DreamWorks Animation is cutting 500 jobs, a move expected to cost Jeffrey Katzenberg’s company US$290 million.
DreamWorks said the cuts would result in pre-tax annualised savings of US$30 million in 2015 and as much as US$60 million by 2017.
The US$290 million pre-tax charge is connected to “restructuring and related items”, the firm said, and will be primarily incurred in the financial reporting quarter that ended on December 31 last year. US$110 million in cash payment charges will come in 2015.
Vice chairman Lew Coleman will retire as part of a move to reduce corporate management staff, with COO Mark Zoradi and marketing boss Dawn Taubin also exiting. Zoradi was only appointed at the end of July last year.
DreamWorks has been on unsteady financial footing after a series of feature films bombed at the box office, though its smaller TV division is performing well.
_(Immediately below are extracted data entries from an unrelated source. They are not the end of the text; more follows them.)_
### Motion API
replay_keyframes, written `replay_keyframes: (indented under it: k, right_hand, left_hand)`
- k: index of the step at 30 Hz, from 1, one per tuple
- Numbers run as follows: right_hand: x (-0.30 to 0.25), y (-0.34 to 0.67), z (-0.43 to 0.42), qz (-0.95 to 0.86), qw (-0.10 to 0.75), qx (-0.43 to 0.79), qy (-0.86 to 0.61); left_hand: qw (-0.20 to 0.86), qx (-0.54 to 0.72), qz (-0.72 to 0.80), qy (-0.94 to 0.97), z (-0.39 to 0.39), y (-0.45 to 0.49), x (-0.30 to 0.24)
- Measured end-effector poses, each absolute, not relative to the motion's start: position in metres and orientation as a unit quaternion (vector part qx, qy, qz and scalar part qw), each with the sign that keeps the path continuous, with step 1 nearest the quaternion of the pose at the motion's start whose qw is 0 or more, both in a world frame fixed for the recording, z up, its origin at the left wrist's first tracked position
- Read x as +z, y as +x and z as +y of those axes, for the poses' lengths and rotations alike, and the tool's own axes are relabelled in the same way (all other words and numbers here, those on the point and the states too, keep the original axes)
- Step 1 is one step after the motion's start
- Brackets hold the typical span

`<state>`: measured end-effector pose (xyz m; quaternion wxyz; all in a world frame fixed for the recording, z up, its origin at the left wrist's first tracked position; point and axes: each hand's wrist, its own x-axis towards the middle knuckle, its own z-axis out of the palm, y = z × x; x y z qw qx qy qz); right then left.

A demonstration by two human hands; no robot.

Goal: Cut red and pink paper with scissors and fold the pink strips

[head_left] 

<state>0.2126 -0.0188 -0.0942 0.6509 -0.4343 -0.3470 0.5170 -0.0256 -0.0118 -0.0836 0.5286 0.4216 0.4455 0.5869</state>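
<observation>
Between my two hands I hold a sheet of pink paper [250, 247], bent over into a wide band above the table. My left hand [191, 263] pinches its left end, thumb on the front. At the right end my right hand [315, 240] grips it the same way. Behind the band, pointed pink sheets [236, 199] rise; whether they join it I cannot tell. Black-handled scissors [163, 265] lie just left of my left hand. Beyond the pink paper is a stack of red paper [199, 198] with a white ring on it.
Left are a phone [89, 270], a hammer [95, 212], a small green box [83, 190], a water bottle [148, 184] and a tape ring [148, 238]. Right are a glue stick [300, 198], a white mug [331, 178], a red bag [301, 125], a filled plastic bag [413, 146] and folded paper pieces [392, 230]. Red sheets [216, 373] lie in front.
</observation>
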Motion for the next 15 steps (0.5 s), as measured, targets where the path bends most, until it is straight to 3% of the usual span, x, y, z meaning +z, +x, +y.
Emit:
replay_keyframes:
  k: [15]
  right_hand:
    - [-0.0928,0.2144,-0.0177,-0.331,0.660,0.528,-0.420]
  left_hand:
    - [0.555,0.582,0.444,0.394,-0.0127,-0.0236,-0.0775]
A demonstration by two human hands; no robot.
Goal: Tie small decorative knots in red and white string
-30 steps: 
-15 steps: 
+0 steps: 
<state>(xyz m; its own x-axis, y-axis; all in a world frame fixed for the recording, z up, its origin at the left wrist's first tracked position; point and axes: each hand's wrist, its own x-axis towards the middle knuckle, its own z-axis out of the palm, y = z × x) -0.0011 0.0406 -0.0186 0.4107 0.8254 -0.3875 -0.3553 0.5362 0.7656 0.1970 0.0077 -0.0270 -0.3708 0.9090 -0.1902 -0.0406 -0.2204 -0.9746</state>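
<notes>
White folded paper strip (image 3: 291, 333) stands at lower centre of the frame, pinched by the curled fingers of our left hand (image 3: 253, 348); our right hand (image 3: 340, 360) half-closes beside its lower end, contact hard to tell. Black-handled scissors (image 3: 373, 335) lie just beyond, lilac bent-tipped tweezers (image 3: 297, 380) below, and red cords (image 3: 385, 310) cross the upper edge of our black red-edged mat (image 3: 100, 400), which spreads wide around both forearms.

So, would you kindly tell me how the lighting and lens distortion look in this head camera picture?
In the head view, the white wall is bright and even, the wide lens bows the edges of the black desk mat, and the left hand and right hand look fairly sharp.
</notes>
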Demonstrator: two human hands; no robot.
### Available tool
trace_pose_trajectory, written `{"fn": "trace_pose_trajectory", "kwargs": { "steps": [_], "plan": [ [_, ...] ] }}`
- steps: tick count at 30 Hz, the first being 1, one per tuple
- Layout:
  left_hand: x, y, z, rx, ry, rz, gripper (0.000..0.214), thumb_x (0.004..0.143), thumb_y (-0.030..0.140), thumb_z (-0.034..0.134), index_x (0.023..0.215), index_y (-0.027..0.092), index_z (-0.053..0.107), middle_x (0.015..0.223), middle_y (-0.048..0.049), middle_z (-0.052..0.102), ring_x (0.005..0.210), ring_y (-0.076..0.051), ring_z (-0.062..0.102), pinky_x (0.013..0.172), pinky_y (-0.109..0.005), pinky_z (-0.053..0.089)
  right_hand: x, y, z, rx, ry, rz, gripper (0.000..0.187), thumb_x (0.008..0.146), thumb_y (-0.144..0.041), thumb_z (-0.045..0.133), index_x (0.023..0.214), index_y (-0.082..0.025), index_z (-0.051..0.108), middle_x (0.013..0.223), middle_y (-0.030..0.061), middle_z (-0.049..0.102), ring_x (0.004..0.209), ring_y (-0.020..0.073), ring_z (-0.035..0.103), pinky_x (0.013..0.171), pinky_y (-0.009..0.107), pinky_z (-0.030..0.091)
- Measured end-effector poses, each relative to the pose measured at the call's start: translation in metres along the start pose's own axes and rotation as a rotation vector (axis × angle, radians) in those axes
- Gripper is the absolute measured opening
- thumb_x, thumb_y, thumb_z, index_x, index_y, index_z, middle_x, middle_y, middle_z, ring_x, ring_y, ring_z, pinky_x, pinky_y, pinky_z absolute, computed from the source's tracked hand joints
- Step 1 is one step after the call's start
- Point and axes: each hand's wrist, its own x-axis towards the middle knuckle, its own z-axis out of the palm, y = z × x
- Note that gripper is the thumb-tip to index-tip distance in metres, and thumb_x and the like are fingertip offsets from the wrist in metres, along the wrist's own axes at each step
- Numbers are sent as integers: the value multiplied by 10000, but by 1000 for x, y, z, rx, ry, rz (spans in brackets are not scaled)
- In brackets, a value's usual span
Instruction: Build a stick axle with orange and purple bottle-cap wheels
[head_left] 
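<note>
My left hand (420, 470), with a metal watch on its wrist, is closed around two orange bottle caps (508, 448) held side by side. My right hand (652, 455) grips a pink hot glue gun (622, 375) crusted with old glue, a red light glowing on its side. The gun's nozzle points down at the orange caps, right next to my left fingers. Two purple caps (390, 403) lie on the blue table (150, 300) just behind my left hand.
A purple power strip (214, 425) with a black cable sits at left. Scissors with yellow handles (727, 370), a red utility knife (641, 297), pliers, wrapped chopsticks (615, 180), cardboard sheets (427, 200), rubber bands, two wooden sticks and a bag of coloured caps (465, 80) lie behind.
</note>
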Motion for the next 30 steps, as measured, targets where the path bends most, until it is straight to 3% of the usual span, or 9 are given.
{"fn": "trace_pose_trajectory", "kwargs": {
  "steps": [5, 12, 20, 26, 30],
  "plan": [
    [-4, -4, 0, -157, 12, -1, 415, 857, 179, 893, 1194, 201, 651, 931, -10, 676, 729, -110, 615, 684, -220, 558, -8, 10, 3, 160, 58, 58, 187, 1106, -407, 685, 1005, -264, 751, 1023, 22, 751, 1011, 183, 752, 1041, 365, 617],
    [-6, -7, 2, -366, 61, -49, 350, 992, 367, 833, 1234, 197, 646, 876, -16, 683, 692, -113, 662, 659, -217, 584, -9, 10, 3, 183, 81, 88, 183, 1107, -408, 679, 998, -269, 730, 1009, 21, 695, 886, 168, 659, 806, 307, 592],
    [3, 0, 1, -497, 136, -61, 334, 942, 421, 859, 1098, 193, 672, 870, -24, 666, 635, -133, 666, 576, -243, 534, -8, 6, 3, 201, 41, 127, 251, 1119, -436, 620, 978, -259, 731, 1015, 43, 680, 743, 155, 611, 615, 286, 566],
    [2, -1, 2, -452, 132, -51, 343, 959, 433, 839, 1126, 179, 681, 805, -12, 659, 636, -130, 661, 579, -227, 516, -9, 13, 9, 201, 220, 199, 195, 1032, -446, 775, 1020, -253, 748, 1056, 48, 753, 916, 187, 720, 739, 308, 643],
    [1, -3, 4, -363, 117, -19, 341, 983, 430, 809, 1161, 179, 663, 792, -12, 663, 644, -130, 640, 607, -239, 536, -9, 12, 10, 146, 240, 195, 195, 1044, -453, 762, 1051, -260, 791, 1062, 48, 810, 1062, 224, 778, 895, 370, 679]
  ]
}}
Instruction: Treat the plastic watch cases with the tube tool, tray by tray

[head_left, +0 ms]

Yesterday’s move is headlined by a streamlining of movie releases to one original and one sequel. The feature film division got new management earlier this month whenBonnie Arnold and Mireille Soria were appointed co-presidents of feature animation.
“The number one priority for DreamWorks Animation’s core film business is to deliver consistent creative and financial success,” said DreamWorks Animation CEO Katzenberg. “I am confident that this strategic plan will deliver great films, better box office results, and growing profitability across our complementary businesses.”